Securing systems through an air gap is an idea goes back decades, and through the 50s to as recently as the 2000s the idea that you could safely and successfully run and maintain systems by simply not connecting to a network protects them from vulnerabilities may have been true. But in the last ten or more years, I would argue it is a fallacy, that can lull people into a false sense of security and therefore more likely to take more risks (or atleast not be as careful as we should be). This idea is a well established piece of psychology with modern cars (here for example). This is known as Risk Compensation (also more here) or an aspect of behaviour adaptation.
Whilst this is rather theoretical, perhaps we should illustrate in practical terms why it is both a fallacy, and in the modern day simply impractical.
The need for data
In the 50s, 60s, and possibly 70s, the rate of change and amount of data that any software system that needed to be securely cross through the air gapping was comparatively small. Master data (be that map data, configuration files for the software) and even the amount of code needed was small and didnt change at a frequency it does today. As a result it was practical for such data to be shipped into an airgapped system entirely by rekeying and atleast every bit and byte could be eye balled and the frequency of that data movement was slow.
Today the data volumes are simply in a different league, gigabytes, terabytes and petabytes, not bytes and kilobytes. As a result data transfer into or out of an air gapped solution is done by the use of a data device be that a floppy disk or a USB stick. For example maps aren’t simply a coastal outline, the are typically fully featured with topographic detail, even over laid with imagery with incredible levels of precision. We can no longer eyeball the data being moved to ensure nothing lurks within.

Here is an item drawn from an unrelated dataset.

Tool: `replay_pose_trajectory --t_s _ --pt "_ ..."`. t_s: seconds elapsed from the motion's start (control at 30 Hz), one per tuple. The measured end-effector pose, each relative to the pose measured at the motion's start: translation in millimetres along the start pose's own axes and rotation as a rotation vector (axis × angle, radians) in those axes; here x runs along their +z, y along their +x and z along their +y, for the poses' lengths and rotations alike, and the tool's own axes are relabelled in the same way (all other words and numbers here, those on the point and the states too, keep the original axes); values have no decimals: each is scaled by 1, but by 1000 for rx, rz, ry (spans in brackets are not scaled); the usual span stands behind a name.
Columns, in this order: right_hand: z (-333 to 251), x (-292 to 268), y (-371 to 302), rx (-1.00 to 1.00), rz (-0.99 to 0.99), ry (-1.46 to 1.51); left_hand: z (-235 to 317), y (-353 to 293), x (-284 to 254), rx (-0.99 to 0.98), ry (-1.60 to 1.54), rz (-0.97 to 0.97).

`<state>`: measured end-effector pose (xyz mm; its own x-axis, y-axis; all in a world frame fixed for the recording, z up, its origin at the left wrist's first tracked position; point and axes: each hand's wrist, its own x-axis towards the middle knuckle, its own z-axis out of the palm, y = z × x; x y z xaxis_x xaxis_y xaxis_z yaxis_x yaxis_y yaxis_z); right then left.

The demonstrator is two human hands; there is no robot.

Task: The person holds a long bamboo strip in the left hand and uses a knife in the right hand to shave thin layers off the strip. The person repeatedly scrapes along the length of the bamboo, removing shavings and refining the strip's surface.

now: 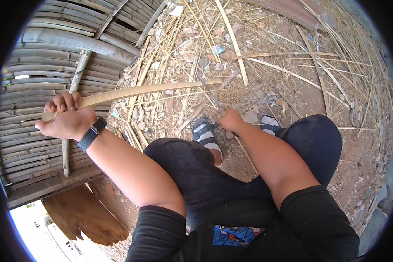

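At the left, my left hand [70, 114] is closed around one end of a long, flat bamboo strip [148, 90], palm up and fingers curled over it. The strip stretches to the right above the ground, bowing slightly. My right hand [231, 120], in front of my knees, grips the handle of a knife [211, 94]. Its narrow dark blade points up and to the left and crosses the strip near the far end. Whether blade and strip touch, I cannot tell. Most of the knife's handle is hidden by my fingers.
A slatted bamboo wall [35, 83] with an upright pole [77, 74] stands close on the left. Cut bamboo strips [233, 39], straw and stones litter the ground ahead. My sandalled foot [205, 134] is just below the knife. A brown sheet [85, 214] hangs at the lower left.
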<state>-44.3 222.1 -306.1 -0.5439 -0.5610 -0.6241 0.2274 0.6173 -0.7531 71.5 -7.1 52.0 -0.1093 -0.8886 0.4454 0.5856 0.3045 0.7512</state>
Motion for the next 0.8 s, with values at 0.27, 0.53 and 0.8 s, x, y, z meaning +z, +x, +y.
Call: replay_pose_trajectory --t_s 0.27,0.53,0.8 --pt "-90 26 -66 -530 -24 -82 1 3 -4 17 -6 -64" --pt "8 -6 5 -3 88 -174 0 5 -5 6 -39 -34" --pt "-65 25 -48 -513 35 -85 1 4 -2 -22 -108 -191"
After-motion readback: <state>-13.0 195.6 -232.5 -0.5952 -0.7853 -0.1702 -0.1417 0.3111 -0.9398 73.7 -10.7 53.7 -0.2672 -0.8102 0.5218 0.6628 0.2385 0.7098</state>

This inevitably means something malicious stands a chance of being transferred without being spotted. Of course the counter is to this is to use anti-malware tools, but whilst it reduces the risk it isn’t a guarantee, and I’ll explain why in a moment.
We build solutions from many many parts
Software today is built from tens and hundreds of millions of lines of code. It is reported that Linux repository contains almost 30 million lines of code (here) having grown by a million lines in just a single year. When Java as a programming language was formally released, I bet no one thought they’d be releasing language updates every 6 months, but that’s what happens now. Even with the open source principle that by having the code open to all, many eyes make all bugs shallow, doesn’t mean there won’t inevitably be bugs, and found after code has deployed. Fortunately major open source projects tend to benefit from best practises and sponsored tools to help, as well as plenty of eyes so the bugs are found and addressed. But this does mean that patches are needed, and patches need to be applied quickly before the bug can cause a problem or worse a vulnerability.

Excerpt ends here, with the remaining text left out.